Честно говоря, мне было жалко Мотти. Он старался за четыре недели наверстать десять упущенных лет, и поэтому не терял ни минуты. Наверное, на его месте я вёл бы себя точно так же. Тем не менее я попал в щекотливое положение. Если б меня не грызла мысль о тёте Агате и леди Мальверн, я следил бы за быстрым образованием, которое получал Мотти, со снисходительной улыбкой. Но меня не покидало ощущение, что рано или поздно расплачиваться за его подвиги придётся мне. Волнуясь всё больше и больше, поджидая по ночам, когда он приползёт и свалится на коврик у дверей, втаскивая его в квартиру и проверяя на следующее утро, как он себя чувствует, я начал худеть. Всего за несколько дней я превратился в тень самого себя. Честное слово. К тому же я вздрагивал от каждого шороха и стал плохо спать.

И никакого сочувствия со стороны Дживза. Это окончательно выбило меня из колеи. Малый просто зациклился на шляпе и галстуке, и его ничем было не прошибить. Однажды утром мне так захотелось, чтобы меня утешили, что я запихал гордость Вустеров поглубже и обратился к нему напрямик.

— Дживз, — сказал я, — это уже ни в какие ворота не лезет!

— Сэр?

— Ты прекрасно понимаешь, что я имею в виду. Этот парень плюнул на всё, чему его учила мама. Он словно белены объелся!

— Да, сэр.

— Ну? Обвинят-то меня. Ты ведь знаешь мою тётю Агату.

— Да, сэр.

— Вот видишь.

Я замолчал, но он остался непоколебим.

— Дживз, — сказал я, — у тебя случайно нет про запас какого-нибудь плана, как избавиться от этого придурка?

— Нет, сэр.

И он исчез. Чёртов упрямец! Просто глупо, иначе не назовёшь. И ведь главное, ничего такого особенного в Специальной Бродвейской не было. Прекрасная шляпа, от которой все мои приятели приходили в восторг. Только потому, что Дживзу, видите ли, больше нравилось Чудо Белого Дома, он ничем не хотел мне помочь.

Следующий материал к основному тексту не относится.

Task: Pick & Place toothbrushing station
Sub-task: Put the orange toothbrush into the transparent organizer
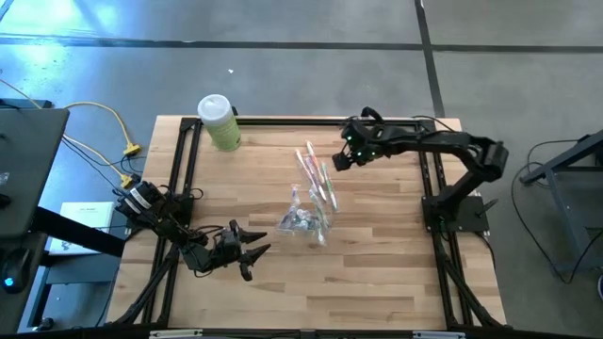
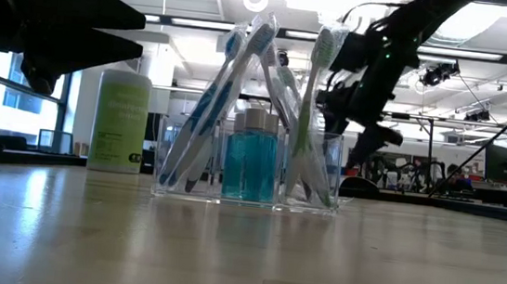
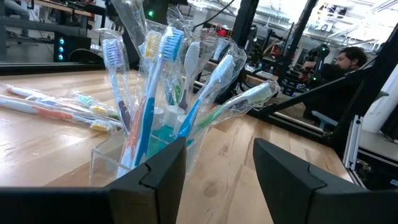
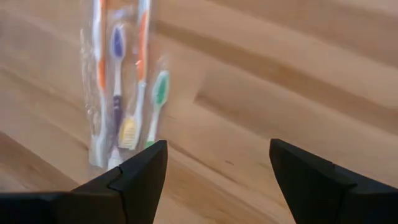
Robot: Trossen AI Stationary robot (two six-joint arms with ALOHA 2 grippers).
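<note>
Mid-table stands the clear holder [image 1: 306,222], bristling with wrapped toothbrushes [image 2: 239,94] around a blue mouthwash bottle [image 2: 251,160]. Loose wrapped brushes [image 1: 317,171] lie at its twelve o'clock. My right gripper [image 1: 341,160] hovers beside them, fingers spread; my left gripper [image 1: 252,252], spread too, holds nothing. Canister [image 1: 219,122] label unreadable.

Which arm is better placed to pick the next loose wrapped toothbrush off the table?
Probably the right. The right gripper hovers with fingers open beside the loose toothbrushes, which fill its wrist view. The left gripper sits near the table's front, facing the clear holder.
</note>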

Вскоре Мотти пришла в голову блестящая мысль приводить собутыльников домой после закрытия питейных заведений. Это меня окончательно доконало. Дело в том, что я живу в такой части города, где к шуму относятся неодобрительно. Я знаю кучу парней, проживающих на площади Вашингтона, — художников, писателей и прочих деятелей, — которые начинают веселиться примерно в два часа ночи, а заканчивают утром, когда им доставляют молоко. Там это в порядке вещей. Они говорят, что соседи не могут уснуть, если над их головами не орут и не пляшут гавайские танцы. Но на Пятьдесят Седьмой улице царила несколько иная атмосфера, и когда Мотти заявился ночью с развесёлыми ребятами, которые перестали петь песни своих колледжей только после того, как хором затянули «Старое дубовое корыто», жильцы недвусмысленно высказали свое мнение по этому поводу. Разъярённый менеджер позвонил мне, когда я завтракал, и мне стоило больших усилий успокоить его.

На следующий день я пообедал в одиночестве, тщательно выбрав ресторан, где Мотти никогда бы не появился, и рано вернулся домой. В гостиной было темно, и я направился к торшеру, чтобы включить свет, когда кто-то схватил меня за ногу. События последних дней сделали из меня полного психопата, поэтому я громко завопил и бросился обратно в холл, чуть не столкнувшись с Дживзом, вышедшим посмотреть, что случилось.

— Вы меня звали, сэр?

— Дживз! Там кто-то кусается за ноги!

— Вы имеете в виду Ролло, сэр?

— Что?

— Я предупредил бы вас о нем, но я не слышал, как вы вошли. В настоящее время его поведение непредсказуемо, так как он не привык к новому месту.